Машины ползли бампер к бамперу не потому, что в этот день движение было интенсивнее обычного, а потому что все водители слегка притормаживали, чтобы получше разглядеть, чем занимались на шоссе полицейские. Это и привело к тому типу заторов на дороге, который радиокомментаторы удачно окрестили "пробкой ротозеев".
– А он летел сломя голову, – вспомнил Хатч.
– В сплошном тумане?
– Да еще и в черных очках.
– Идиот, – сказала Линдзи.
– Не уверен. Парень этот не так уж прост.
– А мне это кажется полным идиотизмом.
– Он совершенно ничего не боится.
Хатч попытался снова проникнуть в сознание человека, которым был во время ночного кошмара. Но не смог. Что-то в характере убийцы было совершенно чуждым ему и не поддавалось анализу.

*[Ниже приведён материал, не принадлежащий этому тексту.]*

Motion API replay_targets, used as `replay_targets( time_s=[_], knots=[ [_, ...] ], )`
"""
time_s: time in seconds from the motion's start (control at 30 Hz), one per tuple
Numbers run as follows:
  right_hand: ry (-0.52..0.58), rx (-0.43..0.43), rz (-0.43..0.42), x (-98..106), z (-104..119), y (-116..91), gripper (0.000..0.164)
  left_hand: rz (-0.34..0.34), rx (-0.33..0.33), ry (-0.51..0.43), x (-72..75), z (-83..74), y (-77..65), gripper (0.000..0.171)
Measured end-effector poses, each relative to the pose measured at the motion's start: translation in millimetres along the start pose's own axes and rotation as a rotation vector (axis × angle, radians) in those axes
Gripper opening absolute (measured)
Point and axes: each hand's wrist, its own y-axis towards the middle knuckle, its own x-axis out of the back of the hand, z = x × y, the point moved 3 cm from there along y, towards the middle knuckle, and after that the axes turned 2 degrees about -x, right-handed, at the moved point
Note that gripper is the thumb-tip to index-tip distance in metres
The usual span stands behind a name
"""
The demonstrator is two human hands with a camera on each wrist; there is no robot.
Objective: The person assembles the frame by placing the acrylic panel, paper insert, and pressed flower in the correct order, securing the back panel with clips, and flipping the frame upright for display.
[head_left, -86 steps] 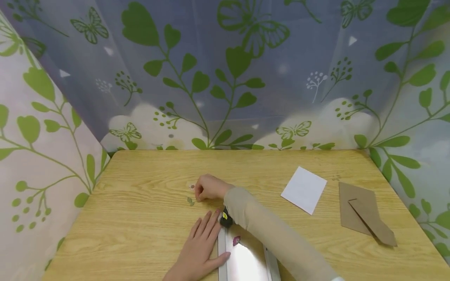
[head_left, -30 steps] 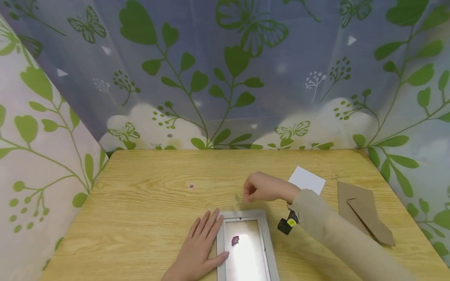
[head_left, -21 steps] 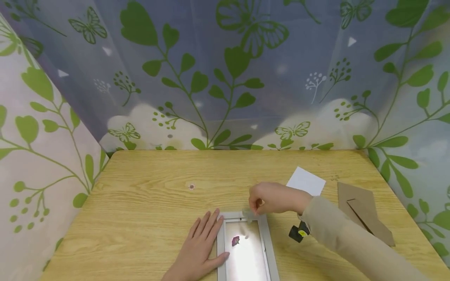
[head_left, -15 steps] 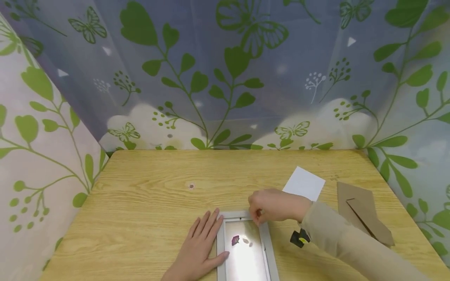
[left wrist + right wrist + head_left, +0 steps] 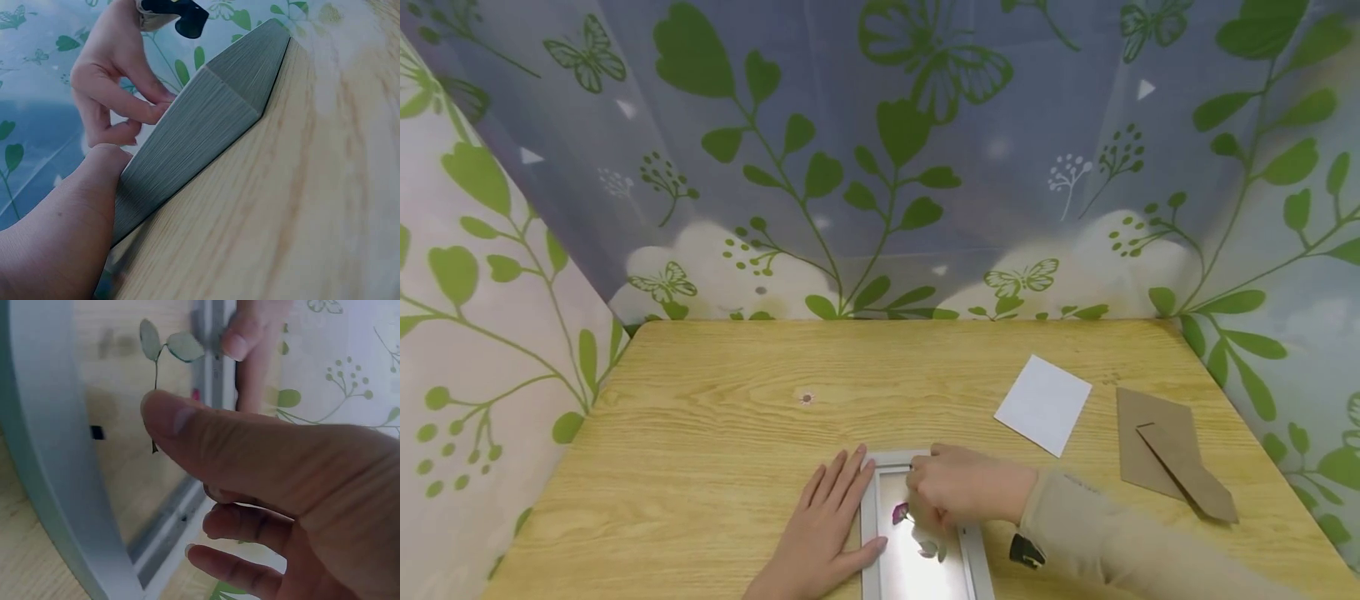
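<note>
A silver-grey picture frame (image 5: 868, 575) with a glass pane lies face down on the wooden table. My left hand (image 5: 827, 521) rests along its left side, fingers straight and thumb over the rim. On the glass lies a small dried magenta flower (image 5: 900, 512). Above the pane, my right hand (image 5: 970, 483) pinches the thin stem of a two-leaved green sprig (image 5: 184, 347). In the right wrist view the thumb covers part of the stem, and both leaves point away from the fingers. The left wrist view shows the brushed outer side of the frame (image 5: 206, 131).
A small pale dried flower (image 5: 807, 398) with a dark centre lies beyond the frame. To the right are a white square sheet (image 5: 1043, 406) and a brown backing board (image 5: 1161, 458) with a stand flap. Printed curtains (image 5: 880, 167) enclose the table's back and sides.
My right hand picked up the sprig from the table near the pale flower, carried it right, then brought it down over the frame's glass. My left hand has stayed on the frame.
</note>
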Motion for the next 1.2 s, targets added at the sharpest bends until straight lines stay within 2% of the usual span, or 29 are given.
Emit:
replay_targets(
  time_s=[0.1,0.23,0.4,0.67,0.83,0.97,1.2],
  knots=[
    [-0.023,0.033,-0.029,-5,2,1,0.028,0.007,0.007,-0.013,-0.3,0.0,-0.1,0.086],
    [-0.044,0.042,-0.046,-10,2,1,0.027,0.006,0.005,-0.025,-0.1,-0.4,0.1,0.086],
    [-0.056,0.035,-0.068,-11,-1,2,0.022,-0.005,0.001,-0.029,0.5,0.0,-0.2,0.086],
    [-0.012,-0.005,-0.088,-18,-7,5,0.025,0.013,0.011,-0.035,-0.8,0.1,0.3,0.087],
    [0.040,-0.009,-0.059,-16,-10,6,0.024,0.019,0.015,-0.030,-1.1,0.3,0.1,0.087],
    [0.098,-0.016,-0.012,-8,-13,9,0.022,0.011,0.004,-0.025,-1.3,-0.3,-0.3,0.087],
    [0.270,-0.053,-0.009,11,-34,22,0.024,0.012,0.009,-0.025,-2.0,0.5,0.3,0.087]
  ],
)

– Он как бы весь пронизан холодом… холодом и весь черный изнутри… он думает не так, как ты или я… – Хатч с трудом подбирал слова, чтобы более точно описать убийцу. – Мерзкий. – Он недовольно покачал головой. – Не в том смысле, что от него воняет, нет. Скорее, он… мерзкий, в смысле какой-то словно прокаженный. – Он безнадежно махнул рукой. – Но при этом совершенно бесстрашен. Ничего и никого не боится. И уверен в полной своей безнаказанности, так как никто не в состоянии причинить ему боль. Но это не безрассудство. Потому что… по-своему, он совершенно прав.
– Из твоих слов следует, что… что он неуязвим?
– Не совсем так. Даже совсем не так. Но что бы ты ни пыталась сделать с ним… ему это будет совершенно безразлично.
Линдзи зябко обхватила себя руками.
– Выходит, что он… не человек.
В течение этого разговора полицейские снаружи не прекращали усиленно заниматься поисками улик на участке примерно с четверть мили к югу от выезда на бульвар Калвера. Когда Хатч проехал мимо них, он почувствовал, как скорость движения колонны заметно увеличилась.
Несуществующий револьвер в руке Хатча, казалось, обрел ощутимую весомость. Он чувствовал холод его стальной рукоятки.
Когда он навел револьвер-призрак на Линдзи и посмотрел на нее, она вздрогнула. Он видел ее лицо, но одновременно в памяти его всплыло лицо блондинки в тот момент, когда она подняла на него взгляд и у нее даже не хватило времени, чтобы удивиться, увидев прижатое ж своему боку дуло револьвера.